Dengan melihat kondisi tersebut, Liputan6.com mencoba hitung dan asumsikan investasi yang sudah dilakukan Chairul Tanjung melalui Trans Airways dengan membeli saham GIAA.

Hal itu dengan memakai harga pembelian saham GIAA versi Peter Gontha, harga saham GIAA Rp 625 per saham pada 2012. Chairul Tanjung melalui PT Trans Airways memiliki 7.316.798.262 saham atau setara 28,27 persen per 31 Mei 2021.

Dengan memakai analogi sederhana, yang diasumsikan harga saham GIAA Rp 625 dikalikan jumlah saham yang dimiliki PT Trans Airways sebesar 7.316.798.262 saham. Hasilnya mencapai Rp 4.572.998.913.750 atau Rp 4,57 triliun pada 2012.

Jika diasumsikan memakai harga saham GIAA pada  penutupan perdagangan 4 Juni 2021 di kisaran Rp 256 per saham dikalikan jumlah saham yang dimiliki PT Trans Airways sebesar 7.316.798.262 saham, hasilnya mencapai Rp 1.873.100.355.072 atau Rp 1,83 triliun.

Dengan demikian potensial loss atau unrealized loss dengan menghitung hasil dari harga saham GIAA yang dikalikan jumlah saham yang dimiliki antara lain Rp 4.579.998.913.750-Rp 1.873.100.355.072 menjadi Rp 2.699.898.558.678 atau sekitar Rp 2,69 triliun. Perhitungan ini memakai nominal dalam rupiah.
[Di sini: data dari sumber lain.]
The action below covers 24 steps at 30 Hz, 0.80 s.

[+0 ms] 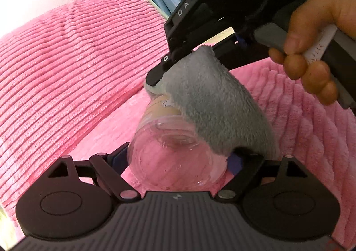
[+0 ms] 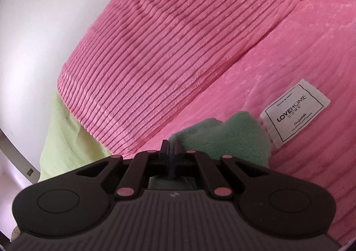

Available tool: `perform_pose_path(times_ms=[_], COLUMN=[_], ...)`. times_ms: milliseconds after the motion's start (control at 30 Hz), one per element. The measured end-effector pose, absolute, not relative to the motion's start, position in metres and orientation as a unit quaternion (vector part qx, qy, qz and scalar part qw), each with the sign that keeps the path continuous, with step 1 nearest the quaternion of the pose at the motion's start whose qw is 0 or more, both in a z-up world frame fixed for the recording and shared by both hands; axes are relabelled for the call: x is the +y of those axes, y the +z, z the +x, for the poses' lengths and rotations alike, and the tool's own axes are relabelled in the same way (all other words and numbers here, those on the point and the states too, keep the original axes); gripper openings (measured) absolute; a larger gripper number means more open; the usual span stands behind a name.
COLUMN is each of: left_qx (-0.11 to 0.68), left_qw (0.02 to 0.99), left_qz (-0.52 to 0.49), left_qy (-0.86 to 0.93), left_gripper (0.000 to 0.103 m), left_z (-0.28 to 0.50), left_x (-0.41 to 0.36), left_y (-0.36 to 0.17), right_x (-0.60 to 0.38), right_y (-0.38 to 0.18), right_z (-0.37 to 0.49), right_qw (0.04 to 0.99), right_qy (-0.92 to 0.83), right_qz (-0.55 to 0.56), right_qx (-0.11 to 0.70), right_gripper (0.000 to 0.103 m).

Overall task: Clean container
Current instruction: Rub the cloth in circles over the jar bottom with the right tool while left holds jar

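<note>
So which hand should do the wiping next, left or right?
Right. The right gripper is shut on the cloth, which already drapes over the jar. The left gripper is busy holding that jar.

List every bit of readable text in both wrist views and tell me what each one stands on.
"DAS": white letters on the black body of the right gripper.
"LOVEHOME", with "HOME" beneath: white sewn tag on the pink blanket.
Script and small print on that tag: too small to read.
Print on the jar's label: mostly hidden by the grey cloth, unreadable.
</note>
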<state>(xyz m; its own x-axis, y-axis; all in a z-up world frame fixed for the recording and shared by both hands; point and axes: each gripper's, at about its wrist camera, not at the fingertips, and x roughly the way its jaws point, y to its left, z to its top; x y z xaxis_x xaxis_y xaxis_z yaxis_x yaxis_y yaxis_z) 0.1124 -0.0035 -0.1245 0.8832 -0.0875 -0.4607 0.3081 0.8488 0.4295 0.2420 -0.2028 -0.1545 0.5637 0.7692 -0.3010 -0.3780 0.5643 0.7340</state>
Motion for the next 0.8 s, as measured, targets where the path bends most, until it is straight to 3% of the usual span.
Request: perform_pose_path(times_ms=[267, 467, 800], left_qx=[0.26, 0.217, 0.212], left_qw=[0.946, 0.94, 0.935], left_qz=[0.128, 0.237, 0.261], left_qy=[-0.148, -0.114, -0.109], left_gripper=[0.087, 0.086, 0.085], left_z=[0.128, 0.11, 0.109], left_x=[0.024, 0.004, -0.002], left_y=[-0.106, -0.117, -0.122], right_x=[-0.206, -0.199, -0.187], right_y=[-0.142, -0.133, -0.159], right_z=[0.229, 0.198, 0.211], right_qw=[0.832, 0.794, 0.771], right_qy=[0.345, 0.42, 0.423], right_qz=[0.292, 0.287, 0.326], right_qx=[0.322, 0.333, 0.347], right_gripper=[0.003, 0.005, 0.0])
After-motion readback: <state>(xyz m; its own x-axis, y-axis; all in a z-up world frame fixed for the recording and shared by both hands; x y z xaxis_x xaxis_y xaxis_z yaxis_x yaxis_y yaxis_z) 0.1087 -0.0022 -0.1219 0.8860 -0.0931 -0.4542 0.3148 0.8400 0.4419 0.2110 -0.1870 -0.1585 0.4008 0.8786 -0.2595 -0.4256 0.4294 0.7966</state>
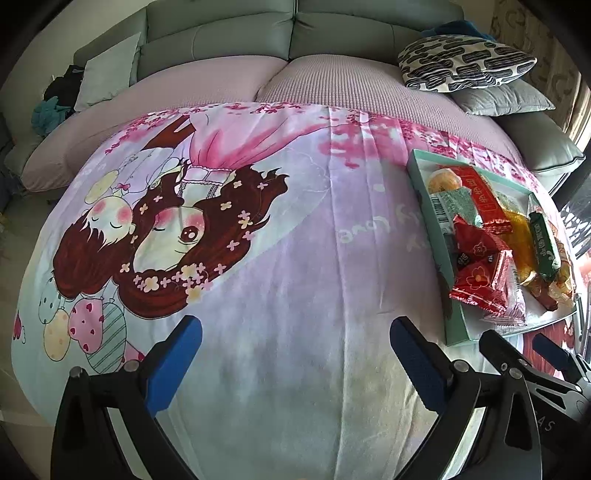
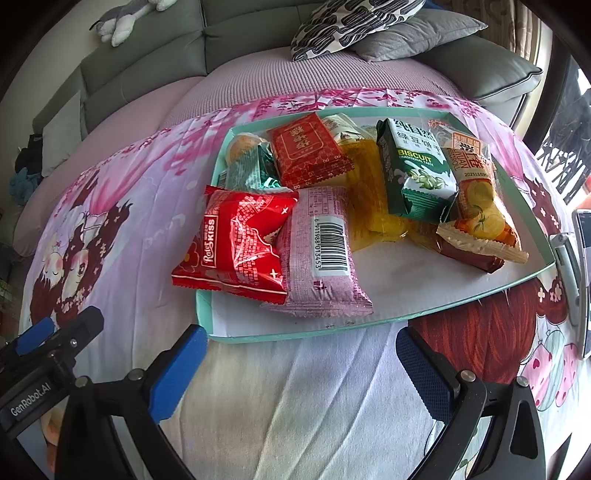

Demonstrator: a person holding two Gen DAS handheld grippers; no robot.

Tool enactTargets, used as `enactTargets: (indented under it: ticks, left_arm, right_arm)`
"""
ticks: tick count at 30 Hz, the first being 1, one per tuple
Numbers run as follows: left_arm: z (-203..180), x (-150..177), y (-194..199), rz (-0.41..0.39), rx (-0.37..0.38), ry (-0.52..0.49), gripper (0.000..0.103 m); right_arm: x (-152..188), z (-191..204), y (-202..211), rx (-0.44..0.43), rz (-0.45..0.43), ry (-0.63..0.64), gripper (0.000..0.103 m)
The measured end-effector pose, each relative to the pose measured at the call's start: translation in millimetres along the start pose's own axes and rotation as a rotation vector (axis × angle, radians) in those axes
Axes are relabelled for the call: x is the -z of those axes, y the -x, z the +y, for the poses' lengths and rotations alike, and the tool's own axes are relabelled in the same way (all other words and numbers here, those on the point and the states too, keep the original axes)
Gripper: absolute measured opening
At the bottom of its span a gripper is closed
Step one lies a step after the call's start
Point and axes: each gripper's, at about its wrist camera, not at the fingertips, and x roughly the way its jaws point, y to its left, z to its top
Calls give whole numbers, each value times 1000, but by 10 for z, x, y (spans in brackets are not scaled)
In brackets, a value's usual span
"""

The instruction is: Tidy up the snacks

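A shallow teal-rimmed tray (image 2: pixel 388 318) lies on the cartoon-print cloth and holds several snack packs: a red Kiss pack (image 2: pixel 236 243), a pink barcode pack (image 2: pixel 325 258), a red box-like pack (image 2: pixel 310 151), a green biscuit pack (image 2: pixel 413 173), an orange pack (image 2: pixel 476 199) and yellow wrapped sweets (image 2: pixel 373 206). My right gripper (image 2: pixel 301 373) is open and empty just in front of the tray's near rim. My left gripper (image 1: pixel 295 365) is open and empty over bare cloth, left of the tray (image 1: pixel 432 229). The right gripper (image 1: pixel 524 350) shows at the left view's lower right.
The cloth (image 1: pixel 280 258) covers a low surface in front of a grey sofa (image 1: pixel 229 37). Patterned and grey cushions (image 2: pixel 369 26) lie behind the tray. A phone-like device (image 2: pixel 583 273) sits at the right edge. A plush toy (image 2: pixel 122 22) rests on the sofa back.
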Motion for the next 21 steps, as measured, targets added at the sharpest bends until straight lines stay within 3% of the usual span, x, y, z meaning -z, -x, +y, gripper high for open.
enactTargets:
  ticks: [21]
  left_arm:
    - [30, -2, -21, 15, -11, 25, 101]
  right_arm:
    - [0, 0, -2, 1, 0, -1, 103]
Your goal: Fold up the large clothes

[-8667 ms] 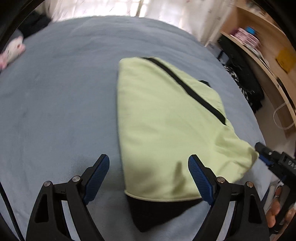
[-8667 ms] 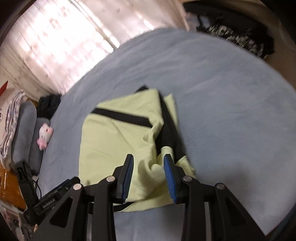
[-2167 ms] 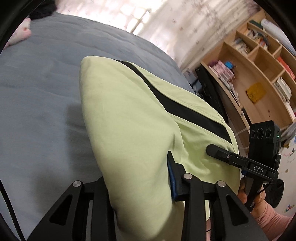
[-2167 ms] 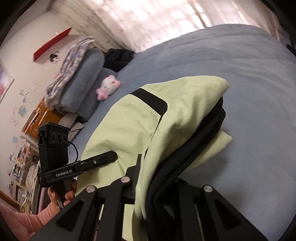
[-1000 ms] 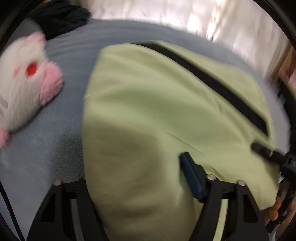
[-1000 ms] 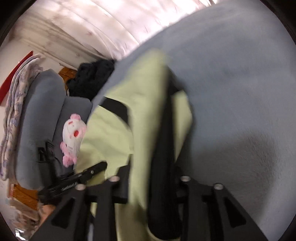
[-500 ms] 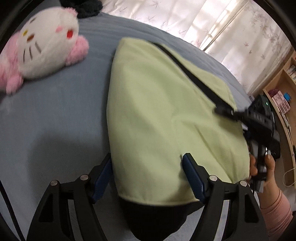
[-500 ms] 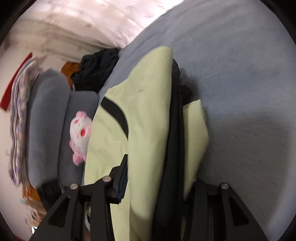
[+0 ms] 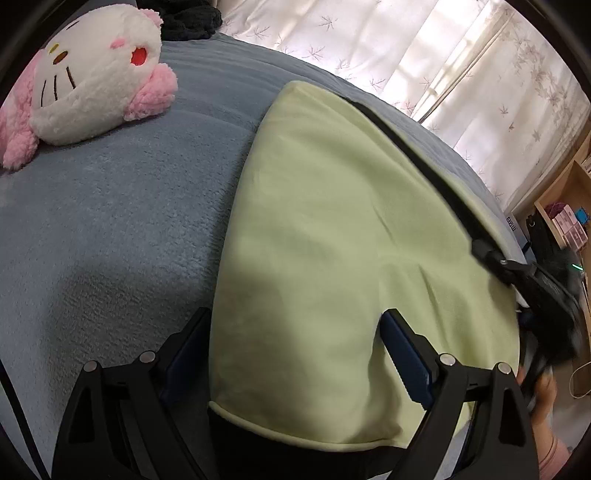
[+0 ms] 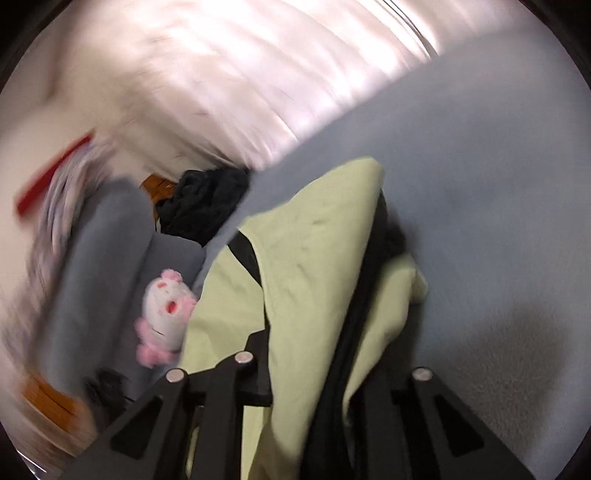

Direktur PT MNC Asset Manajement, Edwin Sebayang menuturkan, hal yang dialami PT Trans Airways belum disebut rugi tetapi unrealized loss atau potensial loss atau kerugian yang belum terealisasi. Hal ini karena perseroan belum menjual saham yang dimiliki tersebut sehingga disebut unrealized loss.

"Unrealized loss karena belum dijual dan masih memegang sahamnya. Kecuali itu (saham-red) dijual maka itu benar-benar rugi,” kata Edwin saat dihubungi Liputan6.com, ditulis Senin (7/6/2021).

Jika perhitungan memakai kurs dolar Amerika Serikat dan setoran untuk membeli saham GIAA sebesar USD 250 juta dengan memakai kurs tengah pada 2012 di Jakarta berdasarkan data BPS di kisaran 9.670 per dolar AS. Setoran pembelian saham USD 250 juta dikalikan 9.670 per dolar AS menjadi Rp 2.417.500.000.000 atau Rp 2,41 triliun.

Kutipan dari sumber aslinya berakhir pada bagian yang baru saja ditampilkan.